Exercise brief ▸ Leave out the pictures and reproduce all of the data exactly.

»»

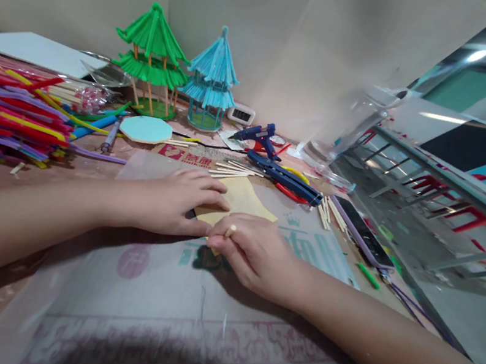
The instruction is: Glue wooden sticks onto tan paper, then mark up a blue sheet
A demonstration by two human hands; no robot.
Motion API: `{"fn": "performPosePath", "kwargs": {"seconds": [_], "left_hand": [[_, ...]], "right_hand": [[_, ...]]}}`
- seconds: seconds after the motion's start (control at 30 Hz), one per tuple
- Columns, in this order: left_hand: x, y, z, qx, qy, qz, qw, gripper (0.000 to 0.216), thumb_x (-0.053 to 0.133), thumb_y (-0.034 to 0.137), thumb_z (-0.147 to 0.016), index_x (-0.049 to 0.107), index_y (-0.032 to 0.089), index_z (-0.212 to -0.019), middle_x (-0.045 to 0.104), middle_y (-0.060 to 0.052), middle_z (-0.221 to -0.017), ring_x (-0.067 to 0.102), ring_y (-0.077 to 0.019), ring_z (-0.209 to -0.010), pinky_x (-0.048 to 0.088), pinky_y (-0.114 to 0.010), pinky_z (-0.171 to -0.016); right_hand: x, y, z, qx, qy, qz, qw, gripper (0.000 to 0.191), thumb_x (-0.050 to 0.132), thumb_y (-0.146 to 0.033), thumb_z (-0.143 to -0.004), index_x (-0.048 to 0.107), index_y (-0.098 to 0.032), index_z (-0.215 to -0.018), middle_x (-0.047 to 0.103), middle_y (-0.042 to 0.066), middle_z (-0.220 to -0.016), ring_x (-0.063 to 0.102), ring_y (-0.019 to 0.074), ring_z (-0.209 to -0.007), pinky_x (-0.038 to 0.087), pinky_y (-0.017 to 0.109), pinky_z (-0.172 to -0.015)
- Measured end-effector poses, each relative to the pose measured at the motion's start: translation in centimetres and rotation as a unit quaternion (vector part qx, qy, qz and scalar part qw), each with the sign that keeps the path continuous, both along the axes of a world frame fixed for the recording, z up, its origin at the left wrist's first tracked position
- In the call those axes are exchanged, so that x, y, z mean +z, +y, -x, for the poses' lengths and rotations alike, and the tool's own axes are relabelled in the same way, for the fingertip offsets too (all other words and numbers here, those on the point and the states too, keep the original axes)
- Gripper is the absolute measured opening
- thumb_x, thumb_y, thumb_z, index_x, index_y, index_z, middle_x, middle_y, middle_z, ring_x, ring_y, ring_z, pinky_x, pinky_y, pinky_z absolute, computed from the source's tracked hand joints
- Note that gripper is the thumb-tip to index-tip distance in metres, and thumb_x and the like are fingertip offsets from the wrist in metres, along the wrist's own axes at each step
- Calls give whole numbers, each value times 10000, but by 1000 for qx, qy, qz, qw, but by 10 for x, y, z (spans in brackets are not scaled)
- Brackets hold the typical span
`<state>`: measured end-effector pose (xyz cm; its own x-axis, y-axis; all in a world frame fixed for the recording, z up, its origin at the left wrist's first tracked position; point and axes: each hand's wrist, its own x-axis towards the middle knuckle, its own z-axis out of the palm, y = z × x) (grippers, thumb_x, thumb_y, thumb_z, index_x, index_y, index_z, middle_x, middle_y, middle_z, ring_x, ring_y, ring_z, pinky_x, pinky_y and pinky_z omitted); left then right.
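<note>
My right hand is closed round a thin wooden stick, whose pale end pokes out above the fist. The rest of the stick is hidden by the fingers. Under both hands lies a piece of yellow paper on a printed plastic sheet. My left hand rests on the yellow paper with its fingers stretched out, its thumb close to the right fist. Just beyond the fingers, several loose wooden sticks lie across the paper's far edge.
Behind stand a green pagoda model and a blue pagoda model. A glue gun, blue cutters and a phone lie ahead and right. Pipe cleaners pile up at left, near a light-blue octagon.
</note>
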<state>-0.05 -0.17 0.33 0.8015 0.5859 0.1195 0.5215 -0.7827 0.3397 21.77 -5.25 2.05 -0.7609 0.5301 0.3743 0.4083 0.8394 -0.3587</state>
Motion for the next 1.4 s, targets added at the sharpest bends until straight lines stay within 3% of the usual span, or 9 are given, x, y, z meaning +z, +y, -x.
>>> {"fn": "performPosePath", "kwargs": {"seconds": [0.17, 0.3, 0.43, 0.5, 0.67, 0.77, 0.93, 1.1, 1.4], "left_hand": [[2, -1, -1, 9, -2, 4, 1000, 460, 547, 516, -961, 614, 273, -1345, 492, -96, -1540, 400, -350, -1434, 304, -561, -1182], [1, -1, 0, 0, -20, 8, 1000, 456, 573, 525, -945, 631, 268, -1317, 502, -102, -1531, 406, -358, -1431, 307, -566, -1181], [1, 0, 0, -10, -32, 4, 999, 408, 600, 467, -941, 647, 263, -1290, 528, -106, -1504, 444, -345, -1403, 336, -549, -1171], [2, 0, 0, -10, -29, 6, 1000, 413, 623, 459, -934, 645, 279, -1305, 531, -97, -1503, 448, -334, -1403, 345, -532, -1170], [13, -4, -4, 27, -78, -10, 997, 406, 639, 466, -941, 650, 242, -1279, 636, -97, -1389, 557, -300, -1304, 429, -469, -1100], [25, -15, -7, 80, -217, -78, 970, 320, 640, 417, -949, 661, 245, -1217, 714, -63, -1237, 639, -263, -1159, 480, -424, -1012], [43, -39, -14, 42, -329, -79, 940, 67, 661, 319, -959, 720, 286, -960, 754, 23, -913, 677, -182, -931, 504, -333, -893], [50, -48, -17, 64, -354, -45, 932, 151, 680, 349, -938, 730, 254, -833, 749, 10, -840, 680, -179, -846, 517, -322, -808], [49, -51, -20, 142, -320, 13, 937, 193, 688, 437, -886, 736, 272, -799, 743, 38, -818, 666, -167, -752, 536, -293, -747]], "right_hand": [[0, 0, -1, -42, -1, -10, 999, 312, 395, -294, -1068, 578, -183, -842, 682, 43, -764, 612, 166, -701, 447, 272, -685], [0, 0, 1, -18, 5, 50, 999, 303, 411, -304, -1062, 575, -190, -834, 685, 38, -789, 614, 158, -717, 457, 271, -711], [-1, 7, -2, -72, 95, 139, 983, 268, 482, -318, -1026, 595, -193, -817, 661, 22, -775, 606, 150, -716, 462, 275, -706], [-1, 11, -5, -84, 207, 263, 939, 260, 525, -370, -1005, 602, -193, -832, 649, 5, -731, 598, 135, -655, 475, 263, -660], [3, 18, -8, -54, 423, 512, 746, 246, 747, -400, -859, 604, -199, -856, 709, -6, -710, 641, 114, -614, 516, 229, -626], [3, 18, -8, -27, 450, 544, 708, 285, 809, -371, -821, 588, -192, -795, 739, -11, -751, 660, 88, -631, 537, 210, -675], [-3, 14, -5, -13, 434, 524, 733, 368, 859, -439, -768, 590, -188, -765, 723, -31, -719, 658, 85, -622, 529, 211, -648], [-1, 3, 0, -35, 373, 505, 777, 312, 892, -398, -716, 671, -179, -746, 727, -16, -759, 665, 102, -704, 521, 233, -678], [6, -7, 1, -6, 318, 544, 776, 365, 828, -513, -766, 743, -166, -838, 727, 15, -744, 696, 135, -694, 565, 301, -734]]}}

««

Problem solution ▸
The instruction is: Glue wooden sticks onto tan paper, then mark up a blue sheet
A demonstration by two human hands; no robot.
Motion API: `{"fn": "performPosePath", "kwargs": {"seconds": [_], "left_hand": [[_, ...]], "right_hand": [[_, ...]]}}`
- seconds: seconds after the motion's start (control at 30 Hz), one per tuple
- Columns, in this order: left_hand: x, y, z, qx, qy, qz, qw, gripper (0.000 to 0.216), thumb_x (-0.053 to 0.133), thumb_y (-0.034 to 0.137), thumb_z (-0.147 to 0.016), index_x (-0.049 to 0.107), index_y (-0.032 to 0.089), index_z (-0.212 to -0.019), middle_x (-0.045 to 0.104), middle_y (-0.060 to 0.052), middle_z (-0.221 to -0.017), ring_x (-0.067 to 0.102), ring_y (-0.077 to 0.019), ring_z (-0.209 to -0.010), pinky_x (-0.048 to 0.088), pinky_y (-0.114 to 0.010), pinky_z (-0.171 to -0.016); right_hand: x, y, z, qx, qy, qz, qw, gripper (0.000 to 0.191), thumb_x (-0.050 to 0.132), thumb_y (-0.146 to 0.033), thumb_z (-0.143 to -0.004), index_x (-0.048 to 0.107), index_y (-0.098 to 0.032), index_z (-0.215 to -0.018), middle_x (-0.047 to 0.103), middle_y (-0.042 to 0.066), middle_z (-0.220 to -0.016), ring_x (-0.063 to 0.102), ring_y (-0.019 to 0.074), ring_z (-0.209 to -0.007), pinky_x (-0.038 to 0.087), pinky_y (-0.017 to 0.109), pinky_z (-0.172 to -0.015)
- Measured end-effector poses, each relative to the pose measured at the motion's start: translation in centimetres and rotation as a unit quaternion (vector part qx, qy, qz and scalar part qw), each with the sign that keeps the path continuous, both along the axes of a world frame fixed for the recording, z up, its origin at the left wrist's first tracked position
- In the call those axes are exchanged, so that x, y, z mean +z, +y, -x, for the poses' lengths and rotations alike, and the tool's own axes are relabelled in the same way, for the fingertip offsets too (all other words and numbers here, those on the point and the states too, keep the original axes)
- Gripper is the absolute measured opening
- thumb_x, thumb_y, thumb_z, index_x, index_y, index_z, middle_x, middle_y, middle_z, ring_x, ring_y, ring_z, pinky_x, pinky_y, pinky_z absolute, computed from the source's tracked hand joints
- Note that gripper is the thumb-tip to index-tip distance in metres, and thumb_x and the like are fingertip offsets from the wrist in metres, along the wrist's own axes at each step
- Calls give whole numbers, each value times 10000, but by 1000 for qx, qy, qz, qw, but by 10 for x, y, z (spans in brackets are not scaled)
- Brackets hold the typical span
`<state>`: measured end-effector pose (xyz cm; its own x-axis, y-axis; all in a world frame fixed for the recording, z up, its origin at the left wrist's first tracked position; point and axes: each hand's wrist, its own x-axis towards the middle knuckle, its own z-axis out of the palm, y = z × x) (grippers, thumb_x, thumb_y, thumb_z, index_x, index_y, index_z, middle_x, middle_y, middle_z, ring_x, ring_y, ring_z, pinky_x, pinky_y and pinky_z omitted); left then right.
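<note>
My right hand is closed round a thin wooden stick, whose pale end pokes out above the fist. The rest of the stick is hidden by the fingers. Under both hands lies a piece of yellow paper on a printed plastic sheet. My left hand rests on the yellow paper with its fingers stretched out, its thumb close to the right fist. Just beyond the fingers, several loose wooden sticks lie across the paper's far edge.
Behind stand a green pagoda model and a blue pagoda model. A glue gun, blue cutters and a phone lie ahead and right. Pipe cleaners pile up at left, near a light-blue octagon.
</note>
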<state>-0.05 -0.17 0.33 0.8015 0.5859 0.1195 0.5215 -0.7827 0.3397 21.77 -5.25 2.05 -0.7609 0.5301 0.3743 0.4083 0.8394 -0.3587</state>
Motion for the next 1.4 s, targets added at the sharpest bends until straight lines stay within 3% of the usual span, or 9 are given, x, y, z meaning +z, +y, -x.
>>> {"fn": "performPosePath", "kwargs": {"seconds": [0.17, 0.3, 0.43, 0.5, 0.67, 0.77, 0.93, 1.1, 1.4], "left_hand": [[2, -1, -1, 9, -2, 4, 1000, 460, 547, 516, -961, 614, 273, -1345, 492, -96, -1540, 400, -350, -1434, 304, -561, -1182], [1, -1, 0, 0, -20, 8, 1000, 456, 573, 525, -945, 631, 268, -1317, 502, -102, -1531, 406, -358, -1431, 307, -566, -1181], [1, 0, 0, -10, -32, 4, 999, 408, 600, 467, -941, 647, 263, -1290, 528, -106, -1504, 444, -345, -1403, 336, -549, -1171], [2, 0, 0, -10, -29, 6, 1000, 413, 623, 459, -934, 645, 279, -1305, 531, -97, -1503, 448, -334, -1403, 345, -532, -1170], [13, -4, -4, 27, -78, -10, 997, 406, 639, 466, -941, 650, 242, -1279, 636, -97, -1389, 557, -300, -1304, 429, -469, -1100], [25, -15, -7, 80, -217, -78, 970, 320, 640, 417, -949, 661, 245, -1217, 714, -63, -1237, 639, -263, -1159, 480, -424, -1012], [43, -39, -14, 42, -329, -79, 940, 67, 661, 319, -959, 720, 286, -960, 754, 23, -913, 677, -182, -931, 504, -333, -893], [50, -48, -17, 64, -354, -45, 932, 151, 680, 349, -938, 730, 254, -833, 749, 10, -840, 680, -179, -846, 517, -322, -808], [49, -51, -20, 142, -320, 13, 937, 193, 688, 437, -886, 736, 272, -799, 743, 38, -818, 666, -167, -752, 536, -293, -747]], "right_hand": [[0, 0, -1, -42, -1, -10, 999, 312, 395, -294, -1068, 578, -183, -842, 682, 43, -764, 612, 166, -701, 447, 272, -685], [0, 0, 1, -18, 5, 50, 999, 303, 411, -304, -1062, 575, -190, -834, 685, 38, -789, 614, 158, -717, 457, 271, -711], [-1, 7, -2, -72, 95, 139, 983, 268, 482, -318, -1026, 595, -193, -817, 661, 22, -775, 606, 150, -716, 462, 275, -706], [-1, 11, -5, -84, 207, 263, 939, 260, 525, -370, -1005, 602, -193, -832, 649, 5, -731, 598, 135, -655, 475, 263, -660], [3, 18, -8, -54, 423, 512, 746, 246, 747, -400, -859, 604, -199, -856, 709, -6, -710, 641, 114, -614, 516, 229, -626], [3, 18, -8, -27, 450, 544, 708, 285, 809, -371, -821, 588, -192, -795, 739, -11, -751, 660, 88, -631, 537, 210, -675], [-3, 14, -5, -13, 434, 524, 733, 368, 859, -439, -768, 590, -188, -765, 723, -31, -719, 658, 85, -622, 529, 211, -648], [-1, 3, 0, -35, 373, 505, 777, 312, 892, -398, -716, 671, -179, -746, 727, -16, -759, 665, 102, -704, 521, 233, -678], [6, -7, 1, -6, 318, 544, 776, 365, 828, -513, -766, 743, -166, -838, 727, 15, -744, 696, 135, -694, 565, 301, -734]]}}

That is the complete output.